A major mortgage industry trade group warned Tuesday that mortgage servicers will be stretched thin modifying the millions of loans contemplated by the Obama administration housing plan.

Mortgage servicers will have to manually process millions of credit reports, pay stubs and home appraisals to carry out loan modifications in accordance with the plan, Mortgage Bankers Association President John A. Courson wrote in a letter to Treasury Secretary Timothy Geithner and Housing Secretary Shaun Donovan.

Mortgage servicers will also have to erect automated systems to screen applicants for program eligibility, he said.

"Neither the quantity of work required by the proposed refinance and loan modification plans or the time to implement them should be underestimated," Courson wrote. "MBA wants the government and borrowers to have realistic expectations of how quickly all of the loans eligible under the program can be identified and processed."

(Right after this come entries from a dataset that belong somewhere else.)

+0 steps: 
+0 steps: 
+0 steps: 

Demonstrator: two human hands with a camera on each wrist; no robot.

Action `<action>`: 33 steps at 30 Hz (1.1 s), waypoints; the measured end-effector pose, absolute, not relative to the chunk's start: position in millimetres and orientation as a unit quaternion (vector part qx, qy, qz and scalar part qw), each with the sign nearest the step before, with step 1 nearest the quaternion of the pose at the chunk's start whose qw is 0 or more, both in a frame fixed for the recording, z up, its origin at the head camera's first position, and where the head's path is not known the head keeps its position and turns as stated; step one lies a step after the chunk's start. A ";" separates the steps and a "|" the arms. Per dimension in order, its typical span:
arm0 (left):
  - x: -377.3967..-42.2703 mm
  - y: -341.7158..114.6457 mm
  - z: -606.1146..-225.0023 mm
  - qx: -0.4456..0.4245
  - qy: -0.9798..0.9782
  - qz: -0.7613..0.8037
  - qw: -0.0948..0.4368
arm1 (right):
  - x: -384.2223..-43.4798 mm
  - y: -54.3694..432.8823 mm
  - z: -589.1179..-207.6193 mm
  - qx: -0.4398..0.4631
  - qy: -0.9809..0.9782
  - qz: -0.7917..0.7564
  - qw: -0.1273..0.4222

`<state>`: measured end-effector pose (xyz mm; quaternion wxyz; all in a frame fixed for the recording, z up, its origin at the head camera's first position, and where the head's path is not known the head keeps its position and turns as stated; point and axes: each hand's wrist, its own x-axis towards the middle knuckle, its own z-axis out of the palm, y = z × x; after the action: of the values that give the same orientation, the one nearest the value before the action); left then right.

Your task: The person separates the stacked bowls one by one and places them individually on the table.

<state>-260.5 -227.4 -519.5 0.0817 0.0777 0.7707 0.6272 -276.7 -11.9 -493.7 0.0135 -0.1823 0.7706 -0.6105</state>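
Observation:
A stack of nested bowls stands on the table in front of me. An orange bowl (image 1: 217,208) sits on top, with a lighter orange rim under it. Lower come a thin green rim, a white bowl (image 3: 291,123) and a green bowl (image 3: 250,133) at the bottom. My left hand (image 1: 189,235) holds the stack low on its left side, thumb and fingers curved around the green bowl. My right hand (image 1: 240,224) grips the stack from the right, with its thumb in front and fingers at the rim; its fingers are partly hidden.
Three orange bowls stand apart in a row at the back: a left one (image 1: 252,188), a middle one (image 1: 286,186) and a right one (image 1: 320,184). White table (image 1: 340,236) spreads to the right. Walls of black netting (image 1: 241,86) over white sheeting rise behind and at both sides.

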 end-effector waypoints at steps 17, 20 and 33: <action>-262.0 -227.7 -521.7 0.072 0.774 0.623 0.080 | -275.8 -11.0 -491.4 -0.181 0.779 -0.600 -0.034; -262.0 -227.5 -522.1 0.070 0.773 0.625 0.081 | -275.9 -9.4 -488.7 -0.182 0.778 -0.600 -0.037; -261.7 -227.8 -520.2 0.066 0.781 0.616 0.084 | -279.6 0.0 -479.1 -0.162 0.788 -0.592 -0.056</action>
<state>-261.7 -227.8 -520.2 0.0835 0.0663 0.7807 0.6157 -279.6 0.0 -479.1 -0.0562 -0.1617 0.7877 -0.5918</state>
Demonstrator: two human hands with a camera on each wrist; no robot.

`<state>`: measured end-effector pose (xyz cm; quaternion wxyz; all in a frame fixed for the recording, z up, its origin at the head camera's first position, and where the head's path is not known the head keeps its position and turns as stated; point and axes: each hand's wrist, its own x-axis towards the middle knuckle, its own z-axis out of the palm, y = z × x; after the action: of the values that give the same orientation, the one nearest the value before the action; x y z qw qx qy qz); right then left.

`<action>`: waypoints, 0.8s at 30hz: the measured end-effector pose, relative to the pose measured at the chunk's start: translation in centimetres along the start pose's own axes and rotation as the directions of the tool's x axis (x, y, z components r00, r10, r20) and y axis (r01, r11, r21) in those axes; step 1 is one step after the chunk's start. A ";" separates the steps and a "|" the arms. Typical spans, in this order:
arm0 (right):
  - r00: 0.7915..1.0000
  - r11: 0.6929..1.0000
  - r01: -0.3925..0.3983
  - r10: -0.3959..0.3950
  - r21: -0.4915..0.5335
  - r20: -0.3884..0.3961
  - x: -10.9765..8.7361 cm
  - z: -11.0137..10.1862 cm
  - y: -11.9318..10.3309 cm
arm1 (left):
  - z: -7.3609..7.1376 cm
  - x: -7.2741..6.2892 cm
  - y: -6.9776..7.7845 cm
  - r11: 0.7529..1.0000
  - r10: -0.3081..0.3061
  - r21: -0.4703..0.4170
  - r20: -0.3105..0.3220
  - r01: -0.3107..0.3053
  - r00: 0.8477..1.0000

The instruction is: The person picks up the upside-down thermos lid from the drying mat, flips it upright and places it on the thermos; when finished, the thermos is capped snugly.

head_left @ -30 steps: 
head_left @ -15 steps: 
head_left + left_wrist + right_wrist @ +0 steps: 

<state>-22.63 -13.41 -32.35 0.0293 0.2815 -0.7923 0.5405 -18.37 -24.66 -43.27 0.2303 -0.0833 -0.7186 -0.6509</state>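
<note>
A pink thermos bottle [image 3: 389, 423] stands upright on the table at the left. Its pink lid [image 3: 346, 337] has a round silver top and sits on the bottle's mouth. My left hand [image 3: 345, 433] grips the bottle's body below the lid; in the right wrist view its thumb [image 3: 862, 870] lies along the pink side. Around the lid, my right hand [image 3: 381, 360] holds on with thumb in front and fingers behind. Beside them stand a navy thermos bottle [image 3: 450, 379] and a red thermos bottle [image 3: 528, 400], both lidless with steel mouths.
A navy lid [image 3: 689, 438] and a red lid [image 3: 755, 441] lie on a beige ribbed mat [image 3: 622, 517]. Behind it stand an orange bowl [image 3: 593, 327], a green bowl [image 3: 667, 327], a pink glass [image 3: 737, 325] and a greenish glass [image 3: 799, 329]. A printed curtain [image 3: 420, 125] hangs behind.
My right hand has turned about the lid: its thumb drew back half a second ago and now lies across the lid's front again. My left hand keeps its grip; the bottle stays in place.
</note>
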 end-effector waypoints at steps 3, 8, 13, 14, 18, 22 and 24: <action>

The Obama administration said its plan to stabilize the housing market, unveiled last week, could help as many as 7 million to 9 million homeowners. The plan would allow homeowners who owe more than 80% of the value of their homes to refinance into lower-interest mortgages. The government would also provide generous incentives for mortgage servicers to modify loans for certain at-risk borrowers, and pay up to $1,000 a year for five years to borrowers who stay current on their modified loans.

Lenders will have to reduce interest rates on mortgages such that borrowers' monthly payments are no greater than 38% of their income. Then, the government will partially fund further reductions in interest rates to bring the debt-to-income ratio down to 31%.

More details about the plan and borrower eligibility are scheduled for release on March 4.

In its letter to Geithner and Donovan, the mortgage bankers trade group enumerated several suggestions to improve the plan. It argued that the administration should expand eligibility for the refinancing program. Currently, only borrowers with loan-to-value ratios below 105% who have mortgages backed by Fannie Mae (FNM) and Freddie Mac (FRE) would qualify. The trade group wants the loan-to-value cap abolished and also wants the administration to help borrowers whose mortgages aren't backed by Fannie Mae and Freddie Mac to access current lower market rates.

The trade group also argued that the administration clarify that the largest loans backed by the government-sponsored enterprises should qualify for loan modifications.

It pushed for statutory changes included in legislation pending before the U.S. House aimed at easing the modification of mortgages insured by the Federal Housing Administration, the Veterans Administration and the Department of Agriculture.

Under the legislation, mortgage servicers would be allowed to assign loans intended for modification to the government in order to avoid the costs associated with buying loans already packaged into Ginnie Mae securities.

The government would also pay partial claims to investors in mortgages insured by those agencies that have been modified. The legislation could hit the House floor as soon as Thursday.